A finding that has emerged from these studies is that BDNF appears to be a common denominator between fast-acting and classical antidepressants. Ketamine requires BDNF signaling to elicit an antidepressant effect, in that ketamine does not elicit an antidepressant response in inducible BDNF KO or conditional TrkB mice¹³ or in mice that have the BDNF Val66Met mutation¹⁸. Previous data has demonstrated that traditional antidepressants also require BDNF in mediating an antidepressant effect in preclinical animal models^19–21. BDNF is a prevalent growth factor in the brain that can impact synaptic plasticity processes as well as neurotransmission²². BDNF can bind to its high affinity receptor, TrkB, and activate several downstream transduction pathways that include mTOR as well as others. Recent data has shown that ketamine triggers activation of phosphorylation of mTOR in mediating an antidepressant response and that rapamycin blocks the ketamine behavioral effect 24 hours later²³ although not at 30 minutes¹³. BDNF is one of the most potent endogenous activators of mTOR, an important integrator of downstream neuronal signaling, which can then impact synaptic mechanisms and may be involved in the long-term behavioral effects of ketamine.

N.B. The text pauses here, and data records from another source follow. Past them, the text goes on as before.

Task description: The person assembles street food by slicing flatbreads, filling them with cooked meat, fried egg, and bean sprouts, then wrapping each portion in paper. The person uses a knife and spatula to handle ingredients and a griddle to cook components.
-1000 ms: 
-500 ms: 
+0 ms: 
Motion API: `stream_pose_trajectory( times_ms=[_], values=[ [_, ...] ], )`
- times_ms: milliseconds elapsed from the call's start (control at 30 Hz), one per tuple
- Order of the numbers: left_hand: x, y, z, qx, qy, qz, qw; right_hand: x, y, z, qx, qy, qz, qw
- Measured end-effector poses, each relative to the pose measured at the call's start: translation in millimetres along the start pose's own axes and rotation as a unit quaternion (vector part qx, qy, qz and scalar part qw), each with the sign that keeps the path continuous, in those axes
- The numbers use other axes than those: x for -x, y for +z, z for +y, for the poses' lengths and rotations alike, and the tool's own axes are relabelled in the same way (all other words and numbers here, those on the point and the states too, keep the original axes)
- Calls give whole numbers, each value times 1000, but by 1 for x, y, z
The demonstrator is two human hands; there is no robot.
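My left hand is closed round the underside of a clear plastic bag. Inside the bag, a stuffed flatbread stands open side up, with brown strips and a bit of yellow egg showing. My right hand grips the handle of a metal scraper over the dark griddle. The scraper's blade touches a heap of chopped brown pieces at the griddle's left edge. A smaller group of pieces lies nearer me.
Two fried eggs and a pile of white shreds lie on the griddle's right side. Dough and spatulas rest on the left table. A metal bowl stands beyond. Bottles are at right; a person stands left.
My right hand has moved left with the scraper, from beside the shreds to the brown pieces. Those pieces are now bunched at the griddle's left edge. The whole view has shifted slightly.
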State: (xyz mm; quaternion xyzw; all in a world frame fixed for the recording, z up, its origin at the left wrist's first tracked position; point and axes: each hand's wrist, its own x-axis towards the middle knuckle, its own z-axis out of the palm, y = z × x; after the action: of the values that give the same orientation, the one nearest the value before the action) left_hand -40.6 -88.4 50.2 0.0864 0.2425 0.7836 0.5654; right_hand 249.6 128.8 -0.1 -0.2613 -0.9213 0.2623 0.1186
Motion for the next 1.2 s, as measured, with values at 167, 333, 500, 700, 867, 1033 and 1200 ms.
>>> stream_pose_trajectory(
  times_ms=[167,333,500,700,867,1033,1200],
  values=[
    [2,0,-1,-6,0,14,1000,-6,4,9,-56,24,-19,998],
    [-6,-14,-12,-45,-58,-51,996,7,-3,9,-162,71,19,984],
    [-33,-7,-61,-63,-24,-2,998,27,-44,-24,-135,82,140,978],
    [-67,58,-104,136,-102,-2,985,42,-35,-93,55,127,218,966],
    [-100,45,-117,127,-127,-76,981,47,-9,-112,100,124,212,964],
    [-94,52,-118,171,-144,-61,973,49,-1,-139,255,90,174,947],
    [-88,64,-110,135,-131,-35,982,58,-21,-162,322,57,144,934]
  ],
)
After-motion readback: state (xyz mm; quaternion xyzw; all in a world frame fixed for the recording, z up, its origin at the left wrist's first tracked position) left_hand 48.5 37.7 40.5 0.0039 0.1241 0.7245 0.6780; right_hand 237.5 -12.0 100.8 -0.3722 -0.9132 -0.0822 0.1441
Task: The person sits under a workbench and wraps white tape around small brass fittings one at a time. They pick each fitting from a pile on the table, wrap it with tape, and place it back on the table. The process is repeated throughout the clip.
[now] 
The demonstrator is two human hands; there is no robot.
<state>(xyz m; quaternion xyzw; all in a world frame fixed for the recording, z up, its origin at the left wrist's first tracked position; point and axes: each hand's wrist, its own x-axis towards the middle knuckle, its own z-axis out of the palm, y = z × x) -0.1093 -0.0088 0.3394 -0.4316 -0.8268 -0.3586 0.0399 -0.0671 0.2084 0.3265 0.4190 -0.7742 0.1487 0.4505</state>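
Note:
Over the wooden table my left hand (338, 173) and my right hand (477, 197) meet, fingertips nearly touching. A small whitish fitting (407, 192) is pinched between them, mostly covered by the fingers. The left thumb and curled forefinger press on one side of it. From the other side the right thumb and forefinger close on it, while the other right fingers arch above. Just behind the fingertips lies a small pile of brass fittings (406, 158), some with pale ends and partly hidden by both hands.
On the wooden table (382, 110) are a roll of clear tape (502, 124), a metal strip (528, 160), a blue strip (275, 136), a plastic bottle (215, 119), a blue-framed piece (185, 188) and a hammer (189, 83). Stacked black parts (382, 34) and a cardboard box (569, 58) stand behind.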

The finding that ketamine can trigger a rapid antidepressant response has provided a fresh perspective to the depression field. The idea that an antidepressant response can be generated in a manner distinct from monoamines suggests that there is more than one way to trigger an antidepressant response and that it is now feasible to develop antidepressants with a rapid antidepressant response. However, there are many unanswered questions that are important as we work towards the development of next generation antidepressants. There is a critical need to delineate the exact synaptic circuits involved in mediating an antidepressant response. The focus to date has been on the hippocampus and prefrontal cortex, two areas that appear critical for ketamine action but undoubtedly are not the only regions. It will also be important to identify a specific site of ketamine action that can be targeted by therapeutics. It will also be critical to better understand the specific eEF2 kinase pathway in mediating an antidepressant response, as it may be possible to design compounds to target specific sites along this signaling pathway to bypass NMDA receptors and thus avoid undesirable effects of NMDA receptor blockade.

New clinical perspectives

While exciting preclinical studies are underway to further delineate the mechanism of ketamine’s rapid antidepressant effect, several other avenues are being explored clinically. Some of these paths include maintenance strategies of ketamine’s response, developing NMDA receptor modulators with lower liability for producing psychotomimetic and dissociative side effects, and use of ketamine and other rapid acting agents in developing clinical and human biomarkers of treatment response.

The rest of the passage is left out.